Stored data entries
----

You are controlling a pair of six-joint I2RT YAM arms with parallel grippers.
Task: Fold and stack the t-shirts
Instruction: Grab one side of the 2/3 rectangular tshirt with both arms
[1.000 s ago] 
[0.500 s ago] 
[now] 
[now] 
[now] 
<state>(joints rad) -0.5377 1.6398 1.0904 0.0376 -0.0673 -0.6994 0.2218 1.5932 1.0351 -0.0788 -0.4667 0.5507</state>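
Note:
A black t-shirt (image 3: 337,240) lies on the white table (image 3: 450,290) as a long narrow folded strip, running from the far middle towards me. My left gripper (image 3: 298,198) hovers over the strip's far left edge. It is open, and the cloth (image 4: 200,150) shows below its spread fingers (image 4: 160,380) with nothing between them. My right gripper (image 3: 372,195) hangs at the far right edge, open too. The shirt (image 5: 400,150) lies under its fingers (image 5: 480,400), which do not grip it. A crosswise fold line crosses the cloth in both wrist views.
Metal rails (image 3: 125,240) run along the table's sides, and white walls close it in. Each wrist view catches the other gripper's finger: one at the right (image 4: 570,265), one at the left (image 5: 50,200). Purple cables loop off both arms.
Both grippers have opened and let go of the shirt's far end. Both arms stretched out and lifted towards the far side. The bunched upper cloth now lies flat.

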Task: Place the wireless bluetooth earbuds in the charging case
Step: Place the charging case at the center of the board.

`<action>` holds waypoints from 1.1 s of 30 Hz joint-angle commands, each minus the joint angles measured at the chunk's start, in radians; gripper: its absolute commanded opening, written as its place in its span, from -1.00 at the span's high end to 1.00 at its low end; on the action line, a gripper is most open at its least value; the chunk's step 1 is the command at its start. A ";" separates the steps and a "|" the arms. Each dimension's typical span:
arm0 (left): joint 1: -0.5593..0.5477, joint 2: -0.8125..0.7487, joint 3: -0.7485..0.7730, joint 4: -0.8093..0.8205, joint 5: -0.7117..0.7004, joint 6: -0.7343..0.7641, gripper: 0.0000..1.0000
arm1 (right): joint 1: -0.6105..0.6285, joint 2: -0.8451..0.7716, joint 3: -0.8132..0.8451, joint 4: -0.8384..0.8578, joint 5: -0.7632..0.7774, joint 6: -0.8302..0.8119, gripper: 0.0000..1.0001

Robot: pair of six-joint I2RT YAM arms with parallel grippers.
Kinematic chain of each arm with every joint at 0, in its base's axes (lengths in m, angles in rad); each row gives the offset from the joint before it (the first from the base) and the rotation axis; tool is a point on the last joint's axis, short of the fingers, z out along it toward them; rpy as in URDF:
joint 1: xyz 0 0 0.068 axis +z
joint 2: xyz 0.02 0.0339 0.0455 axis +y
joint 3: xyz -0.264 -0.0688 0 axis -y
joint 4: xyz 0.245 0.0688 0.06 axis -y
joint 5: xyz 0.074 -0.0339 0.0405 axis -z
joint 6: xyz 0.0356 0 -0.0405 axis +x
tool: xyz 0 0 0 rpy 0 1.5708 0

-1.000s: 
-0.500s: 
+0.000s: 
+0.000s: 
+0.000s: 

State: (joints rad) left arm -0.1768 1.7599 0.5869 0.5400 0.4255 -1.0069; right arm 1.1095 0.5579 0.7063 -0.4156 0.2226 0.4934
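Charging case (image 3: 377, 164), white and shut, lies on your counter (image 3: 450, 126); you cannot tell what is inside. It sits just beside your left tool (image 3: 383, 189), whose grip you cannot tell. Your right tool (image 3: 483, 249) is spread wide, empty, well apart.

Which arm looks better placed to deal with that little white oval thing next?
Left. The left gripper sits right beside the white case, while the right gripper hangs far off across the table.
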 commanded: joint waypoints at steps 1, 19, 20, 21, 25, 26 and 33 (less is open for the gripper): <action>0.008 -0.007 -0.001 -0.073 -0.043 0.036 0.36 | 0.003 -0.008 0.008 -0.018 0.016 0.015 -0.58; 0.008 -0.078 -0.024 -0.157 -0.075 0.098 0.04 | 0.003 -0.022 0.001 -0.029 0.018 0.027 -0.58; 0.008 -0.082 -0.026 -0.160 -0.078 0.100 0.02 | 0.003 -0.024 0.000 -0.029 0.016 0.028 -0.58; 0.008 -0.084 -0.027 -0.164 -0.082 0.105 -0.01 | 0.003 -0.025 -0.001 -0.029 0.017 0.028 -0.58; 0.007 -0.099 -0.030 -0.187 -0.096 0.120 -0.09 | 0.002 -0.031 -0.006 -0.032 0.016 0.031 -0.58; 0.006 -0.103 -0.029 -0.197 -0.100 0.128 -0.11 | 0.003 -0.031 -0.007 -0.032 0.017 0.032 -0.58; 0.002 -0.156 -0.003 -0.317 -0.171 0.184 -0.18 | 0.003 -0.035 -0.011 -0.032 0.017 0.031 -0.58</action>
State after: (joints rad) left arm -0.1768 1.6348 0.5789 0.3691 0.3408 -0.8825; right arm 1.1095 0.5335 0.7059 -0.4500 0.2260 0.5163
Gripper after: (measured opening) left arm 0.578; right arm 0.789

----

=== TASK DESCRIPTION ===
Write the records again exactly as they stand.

=== ANSWER BOX ===
You are controlling a pair of six-joint I2RT YAM arms with parallel grippers.
Task: Fold and stack the t-shirts
Instruction: Grab one side of the 2/3 rectangular tshirt with both arms
[1.000 s ago] 
[0.500 s ago] 
[now] 
[now] 
[now] 
<state>(joints rad) -0.5377 1.6398 1.0904 0.0376 -0.0673 -0.6994 0.2218 1.5932 1.0351 -0.0788 -0.4667 0.5507</state>
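Note:
A black t-shirt (image 3: 337,240) lies on the white table (image 3: 450,290) as a long narrow folded strip, running from the far middle towards me. My left gripper (image 3: 298,198) hovers over the strip's far left edge. It is open, and the cloth (image 4: 200,150) shows below its spread fingers (image 4: 160,380) with nothing between them. My right gripper (image 3: 372,195) hangs at the far right edge, open too. The shirt (image 5: 400,150) lies under its fingers (image 5: 480,400), which do not grip it. A crosswise fold line crosses the cloth in both wrist views.
Metal rails (image 3: 125,240) run along the table's sides, and white walls close it in. Each wrist view catches the other gripper's finger: one at the right (image 4: 570,265), one at the left (image 5: 50,200). Purple cables loop off both arms.
Both grippers have opened and let go of the shirt's far end. Both arms stretched out and lifted towards the far side. The bunched upper cloth now lies flat.
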
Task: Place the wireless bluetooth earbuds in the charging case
Step: Place the charging case at the center of the board.

`<action>` holds waypoints from 1.1 s of 30 Hz joint-angle commands, each minus the joint angles measured at the chunk's start, in radians; gripper: its absolute commanded opening, written as its place in its span, from -1.00 at the span's high end to 1.00 at its low end; on the action line, a gripper is most open at its least value; the chunk's step 1 is the command at its start. A ";" separates the steps and a "|" the arms. Each dimension's typical span:
arm0 (left): joint 1: -0.5593..0.5477, joint 2: -0.8125..0.7487, joint 3: -0.7485..0.7730, joint 4: -0.8093..0.8205, joint 5: -0.7117..0.7004, joint 6: -0.7343..0.7641, gripper: 0.0000..1.0000
arm1 (right): joint 1: -0.6105..0.6285, joint 2: -0.8451..0.7716, joint 3: -0.8132..0.8451, joint 4: -0.8384..0.8578, joint 5: -0.7632..0.7774, joint 6: -0.8302..0.8119, gripper: 0.0000..1.0001

Robot: pair of six-joint I2RT YAM arms with parallel grippers.
Kinematic chain of each arm with every joint at 0, in its base's axes (lengths in m, angles in rad); each row gives the offset from the joint before it (the first from the base) and the rotation axis; tool is a point on the last joint's axis, short of the fingers, z out along it toward them; rpy as in URDF:
joint 1: xyz 0 0 0.068 axis +z
joint 2: xyz 0.02 0.0339 0.0455 axis +y
joint 3: xyz -0.264 -0.0688 0 axis -y
joint 4: xyz 0.245 0.0688 0.06 axis -y
joint 5: xyz 0.074 -0.0339 0.0405 axis -z
joint 6: xyz 0.0356 0 -0.0405 axis +x
tool: xyz 0 0 0 rpy 0 1.5708 0

-1.000s: 
-0.500s: 
+0.000s: 
+0.000s: 
+0.000s: 

State: (joints rad) left arm -0.1768 1.7599 0.5869 0.5400 0.4255 -1.0069; right arm 1.1095 0.5579 0.7063 -0.4156 0.2226 0.4934
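Charging case (image 3: 377, 164), white and shut, lies on your counter (image 3: 450, 126); you cannot tell what is inside. It sits just beside your left tool (image 3: 383, 189), whose grip you cannot tell. Your right tool (image 3: 483, 249) is spread wide, empty, well apart.

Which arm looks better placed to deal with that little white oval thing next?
Left. The left gripper sits right beside the white case, while the right gripper hangs far off across the table.
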 commanded: joint waypoints at steps 1, 19, 20, 21, 25, 26 and 33 (less is open for the gripper): <action>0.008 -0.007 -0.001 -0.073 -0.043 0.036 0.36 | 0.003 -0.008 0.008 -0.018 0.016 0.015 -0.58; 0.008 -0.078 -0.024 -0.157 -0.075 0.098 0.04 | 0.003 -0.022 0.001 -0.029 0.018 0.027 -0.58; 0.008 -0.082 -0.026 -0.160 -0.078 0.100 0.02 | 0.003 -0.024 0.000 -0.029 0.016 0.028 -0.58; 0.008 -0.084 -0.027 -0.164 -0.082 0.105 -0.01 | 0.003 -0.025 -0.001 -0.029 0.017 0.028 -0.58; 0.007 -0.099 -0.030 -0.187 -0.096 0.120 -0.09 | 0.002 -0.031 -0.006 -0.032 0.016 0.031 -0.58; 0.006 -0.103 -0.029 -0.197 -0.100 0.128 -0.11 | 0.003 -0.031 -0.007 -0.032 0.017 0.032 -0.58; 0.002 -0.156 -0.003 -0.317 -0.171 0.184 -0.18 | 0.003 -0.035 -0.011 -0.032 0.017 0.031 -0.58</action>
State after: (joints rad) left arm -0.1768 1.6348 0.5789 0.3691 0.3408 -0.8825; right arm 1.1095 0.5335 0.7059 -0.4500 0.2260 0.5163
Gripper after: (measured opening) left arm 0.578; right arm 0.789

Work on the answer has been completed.